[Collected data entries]
################

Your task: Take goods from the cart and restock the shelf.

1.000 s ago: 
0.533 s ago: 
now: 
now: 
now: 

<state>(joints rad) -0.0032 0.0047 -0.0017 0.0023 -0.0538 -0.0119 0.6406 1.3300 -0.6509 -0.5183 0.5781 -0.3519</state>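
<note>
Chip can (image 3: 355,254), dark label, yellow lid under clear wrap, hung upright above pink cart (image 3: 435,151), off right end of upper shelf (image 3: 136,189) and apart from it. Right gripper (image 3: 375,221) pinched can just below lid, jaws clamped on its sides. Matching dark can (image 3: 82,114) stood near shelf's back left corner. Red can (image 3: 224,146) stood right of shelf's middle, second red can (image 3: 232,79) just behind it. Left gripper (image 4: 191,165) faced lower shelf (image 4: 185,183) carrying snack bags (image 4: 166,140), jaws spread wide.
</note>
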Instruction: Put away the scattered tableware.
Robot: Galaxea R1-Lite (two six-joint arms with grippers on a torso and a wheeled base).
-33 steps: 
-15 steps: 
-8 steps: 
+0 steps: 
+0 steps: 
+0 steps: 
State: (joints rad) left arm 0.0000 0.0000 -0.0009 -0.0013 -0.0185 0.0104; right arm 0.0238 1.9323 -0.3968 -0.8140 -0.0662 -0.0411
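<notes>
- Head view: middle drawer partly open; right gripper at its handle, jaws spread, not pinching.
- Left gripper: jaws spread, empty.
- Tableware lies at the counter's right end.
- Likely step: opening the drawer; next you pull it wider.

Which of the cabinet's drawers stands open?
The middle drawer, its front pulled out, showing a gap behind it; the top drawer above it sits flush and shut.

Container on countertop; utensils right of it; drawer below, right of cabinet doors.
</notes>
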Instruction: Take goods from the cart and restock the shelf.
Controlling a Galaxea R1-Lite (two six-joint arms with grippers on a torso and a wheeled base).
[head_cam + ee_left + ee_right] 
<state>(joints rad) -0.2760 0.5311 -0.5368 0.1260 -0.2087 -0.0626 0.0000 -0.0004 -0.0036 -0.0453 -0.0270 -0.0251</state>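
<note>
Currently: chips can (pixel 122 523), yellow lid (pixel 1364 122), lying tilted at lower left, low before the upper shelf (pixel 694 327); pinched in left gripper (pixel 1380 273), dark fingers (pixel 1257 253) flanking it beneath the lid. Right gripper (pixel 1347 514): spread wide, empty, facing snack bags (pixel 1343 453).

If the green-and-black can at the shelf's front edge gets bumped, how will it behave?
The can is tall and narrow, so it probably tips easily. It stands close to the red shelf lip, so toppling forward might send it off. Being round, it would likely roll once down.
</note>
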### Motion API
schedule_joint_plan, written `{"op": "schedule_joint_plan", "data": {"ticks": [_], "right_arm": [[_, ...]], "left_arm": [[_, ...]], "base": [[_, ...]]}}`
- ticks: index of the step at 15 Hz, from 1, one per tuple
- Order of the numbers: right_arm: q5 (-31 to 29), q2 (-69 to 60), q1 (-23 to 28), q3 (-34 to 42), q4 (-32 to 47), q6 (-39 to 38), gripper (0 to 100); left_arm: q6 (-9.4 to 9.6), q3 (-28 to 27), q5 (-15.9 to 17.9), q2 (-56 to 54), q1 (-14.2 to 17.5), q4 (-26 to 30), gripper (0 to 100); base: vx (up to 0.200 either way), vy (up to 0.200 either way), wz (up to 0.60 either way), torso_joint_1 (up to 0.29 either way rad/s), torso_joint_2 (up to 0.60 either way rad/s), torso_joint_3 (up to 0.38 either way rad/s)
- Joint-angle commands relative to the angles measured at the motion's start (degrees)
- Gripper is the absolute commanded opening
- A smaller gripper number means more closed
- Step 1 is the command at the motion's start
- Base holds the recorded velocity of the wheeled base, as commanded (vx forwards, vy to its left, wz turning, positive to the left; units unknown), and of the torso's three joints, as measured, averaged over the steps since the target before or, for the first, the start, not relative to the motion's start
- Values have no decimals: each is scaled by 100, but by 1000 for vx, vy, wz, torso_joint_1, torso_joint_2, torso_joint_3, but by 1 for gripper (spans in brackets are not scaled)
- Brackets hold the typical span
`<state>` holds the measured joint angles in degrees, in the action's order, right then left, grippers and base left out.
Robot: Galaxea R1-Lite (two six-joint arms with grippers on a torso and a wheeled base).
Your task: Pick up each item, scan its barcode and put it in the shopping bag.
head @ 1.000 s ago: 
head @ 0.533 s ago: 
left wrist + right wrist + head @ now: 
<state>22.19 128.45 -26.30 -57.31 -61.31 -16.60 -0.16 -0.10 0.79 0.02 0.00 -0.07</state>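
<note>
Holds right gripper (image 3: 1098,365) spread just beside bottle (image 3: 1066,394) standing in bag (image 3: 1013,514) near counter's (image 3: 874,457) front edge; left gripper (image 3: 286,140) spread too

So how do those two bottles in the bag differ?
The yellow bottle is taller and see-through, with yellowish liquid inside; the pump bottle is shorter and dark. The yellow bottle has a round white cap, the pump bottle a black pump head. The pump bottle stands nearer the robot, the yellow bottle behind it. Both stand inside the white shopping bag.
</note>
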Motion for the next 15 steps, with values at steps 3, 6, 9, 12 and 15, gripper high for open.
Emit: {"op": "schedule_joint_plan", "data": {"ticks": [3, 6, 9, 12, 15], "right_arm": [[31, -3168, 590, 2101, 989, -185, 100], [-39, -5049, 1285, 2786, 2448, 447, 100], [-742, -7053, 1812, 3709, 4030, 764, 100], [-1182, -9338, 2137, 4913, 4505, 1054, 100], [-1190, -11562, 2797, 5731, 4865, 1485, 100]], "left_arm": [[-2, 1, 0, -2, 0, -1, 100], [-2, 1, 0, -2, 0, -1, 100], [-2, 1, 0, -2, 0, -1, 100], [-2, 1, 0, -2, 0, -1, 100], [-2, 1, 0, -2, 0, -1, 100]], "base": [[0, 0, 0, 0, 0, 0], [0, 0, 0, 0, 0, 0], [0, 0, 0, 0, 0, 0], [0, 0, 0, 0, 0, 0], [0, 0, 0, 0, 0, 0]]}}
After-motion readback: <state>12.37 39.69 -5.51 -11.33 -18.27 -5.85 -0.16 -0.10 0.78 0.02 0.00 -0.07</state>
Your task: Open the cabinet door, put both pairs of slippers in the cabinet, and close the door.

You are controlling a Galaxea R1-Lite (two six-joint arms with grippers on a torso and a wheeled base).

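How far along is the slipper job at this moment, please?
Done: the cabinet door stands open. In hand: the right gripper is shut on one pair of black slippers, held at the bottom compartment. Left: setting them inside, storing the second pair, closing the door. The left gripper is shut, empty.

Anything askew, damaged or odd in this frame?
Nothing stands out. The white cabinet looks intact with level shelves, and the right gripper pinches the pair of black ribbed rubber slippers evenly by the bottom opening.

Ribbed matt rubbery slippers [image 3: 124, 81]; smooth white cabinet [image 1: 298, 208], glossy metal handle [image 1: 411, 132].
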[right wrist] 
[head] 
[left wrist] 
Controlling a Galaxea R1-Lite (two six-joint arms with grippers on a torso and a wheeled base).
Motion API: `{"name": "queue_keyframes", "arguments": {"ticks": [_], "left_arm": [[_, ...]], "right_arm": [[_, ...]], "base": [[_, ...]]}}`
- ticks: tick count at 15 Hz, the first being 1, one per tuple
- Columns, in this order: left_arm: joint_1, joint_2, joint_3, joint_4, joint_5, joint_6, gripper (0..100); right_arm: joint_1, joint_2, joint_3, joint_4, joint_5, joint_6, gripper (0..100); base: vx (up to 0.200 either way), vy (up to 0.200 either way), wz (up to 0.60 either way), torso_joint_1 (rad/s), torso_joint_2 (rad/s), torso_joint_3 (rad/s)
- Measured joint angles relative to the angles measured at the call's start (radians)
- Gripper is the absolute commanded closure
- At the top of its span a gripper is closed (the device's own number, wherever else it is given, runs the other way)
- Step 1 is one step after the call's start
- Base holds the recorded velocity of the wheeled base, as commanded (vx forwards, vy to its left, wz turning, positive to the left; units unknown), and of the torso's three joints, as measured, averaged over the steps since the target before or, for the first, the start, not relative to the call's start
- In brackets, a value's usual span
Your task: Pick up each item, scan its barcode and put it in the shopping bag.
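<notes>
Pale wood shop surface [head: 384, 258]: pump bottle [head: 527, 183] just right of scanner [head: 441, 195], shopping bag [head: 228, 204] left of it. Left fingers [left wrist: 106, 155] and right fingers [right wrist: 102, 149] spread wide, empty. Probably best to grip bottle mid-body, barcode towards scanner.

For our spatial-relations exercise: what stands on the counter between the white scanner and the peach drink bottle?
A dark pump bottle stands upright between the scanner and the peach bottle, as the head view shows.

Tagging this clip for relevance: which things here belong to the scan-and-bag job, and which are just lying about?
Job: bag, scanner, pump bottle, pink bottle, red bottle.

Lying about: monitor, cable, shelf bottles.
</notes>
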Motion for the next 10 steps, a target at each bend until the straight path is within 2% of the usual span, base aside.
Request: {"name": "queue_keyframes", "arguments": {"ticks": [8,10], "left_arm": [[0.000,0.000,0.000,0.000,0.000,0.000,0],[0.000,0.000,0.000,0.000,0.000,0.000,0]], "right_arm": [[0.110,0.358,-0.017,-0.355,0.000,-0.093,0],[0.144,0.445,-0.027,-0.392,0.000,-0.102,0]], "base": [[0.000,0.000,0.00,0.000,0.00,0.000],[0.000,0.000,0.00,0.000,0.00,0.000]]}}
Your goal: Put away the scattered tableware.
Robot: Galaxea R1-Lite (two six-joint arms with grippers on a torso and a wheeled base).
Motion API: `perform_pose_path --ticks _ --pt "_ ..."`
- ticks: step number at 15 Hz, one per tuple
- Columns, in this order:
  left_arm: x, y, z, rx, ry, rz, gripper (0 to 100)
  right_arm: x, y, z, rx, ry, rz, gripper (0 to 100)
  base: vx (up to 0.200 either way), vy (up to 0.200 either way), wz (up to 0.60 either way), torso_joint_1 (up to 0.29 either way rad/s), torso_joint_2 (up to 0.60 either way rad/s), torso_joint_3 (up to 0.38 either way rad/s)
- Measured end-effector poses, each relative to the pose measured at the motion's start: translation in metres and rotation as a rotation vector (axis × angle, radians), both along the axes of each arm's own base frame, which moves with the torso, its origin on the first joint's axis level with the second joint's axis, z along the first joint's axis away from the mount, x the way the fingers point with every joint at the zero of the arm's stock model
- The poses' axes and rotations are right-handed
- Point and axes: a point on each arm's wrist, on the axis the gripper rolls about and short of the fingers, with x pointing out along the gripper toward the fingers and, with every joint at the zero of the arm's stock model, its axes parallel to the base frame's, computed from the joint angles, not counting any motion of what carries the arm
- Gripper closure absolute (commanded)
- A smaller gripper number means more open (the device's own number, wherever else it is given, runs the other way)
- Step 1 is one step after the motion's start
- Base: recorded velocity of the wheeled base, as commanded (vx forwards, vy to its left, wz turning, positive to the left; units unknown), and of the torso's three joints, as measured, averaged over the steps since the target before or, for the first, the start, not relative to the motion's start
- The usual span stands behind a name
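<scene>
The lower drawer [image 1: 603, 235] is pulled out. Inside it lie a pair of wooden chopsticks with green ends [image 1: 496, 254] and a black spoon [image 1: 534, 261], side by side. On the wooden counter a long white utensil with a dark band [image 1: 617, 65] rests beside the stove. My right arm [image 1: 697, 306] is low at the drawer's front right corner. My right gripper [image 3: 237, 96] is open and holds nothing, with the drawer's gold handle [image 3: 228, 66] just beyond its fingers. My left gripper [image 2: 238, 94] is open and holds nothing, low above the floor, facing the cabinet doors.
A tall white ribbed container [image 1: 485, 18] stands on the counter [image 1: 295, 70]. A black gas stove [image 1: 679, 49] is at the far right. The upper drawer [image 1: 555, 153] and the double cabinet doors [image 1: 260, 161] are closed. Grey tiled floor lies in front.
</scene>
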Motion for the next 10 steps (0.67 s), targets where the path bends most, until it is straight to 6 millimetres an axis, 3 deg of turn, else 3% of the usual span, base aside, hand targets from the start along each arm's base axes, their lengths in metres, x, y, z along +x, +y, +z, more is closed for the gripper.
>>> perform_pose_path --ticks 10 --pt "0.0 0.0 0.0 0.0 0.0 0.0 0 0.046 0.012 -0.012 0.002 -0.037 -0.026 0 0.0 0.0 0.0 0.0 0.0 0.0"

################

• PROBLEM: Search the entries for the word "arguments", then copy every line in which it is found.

• YOUR SOLUTION:
Motion API: `{"name": "queue_keyframes", "arguments": {"ticks": [_], "left_arm": [[_, ...]], "right_arm": [[_, ...]], "base": [[_, ...]]}}`
Request: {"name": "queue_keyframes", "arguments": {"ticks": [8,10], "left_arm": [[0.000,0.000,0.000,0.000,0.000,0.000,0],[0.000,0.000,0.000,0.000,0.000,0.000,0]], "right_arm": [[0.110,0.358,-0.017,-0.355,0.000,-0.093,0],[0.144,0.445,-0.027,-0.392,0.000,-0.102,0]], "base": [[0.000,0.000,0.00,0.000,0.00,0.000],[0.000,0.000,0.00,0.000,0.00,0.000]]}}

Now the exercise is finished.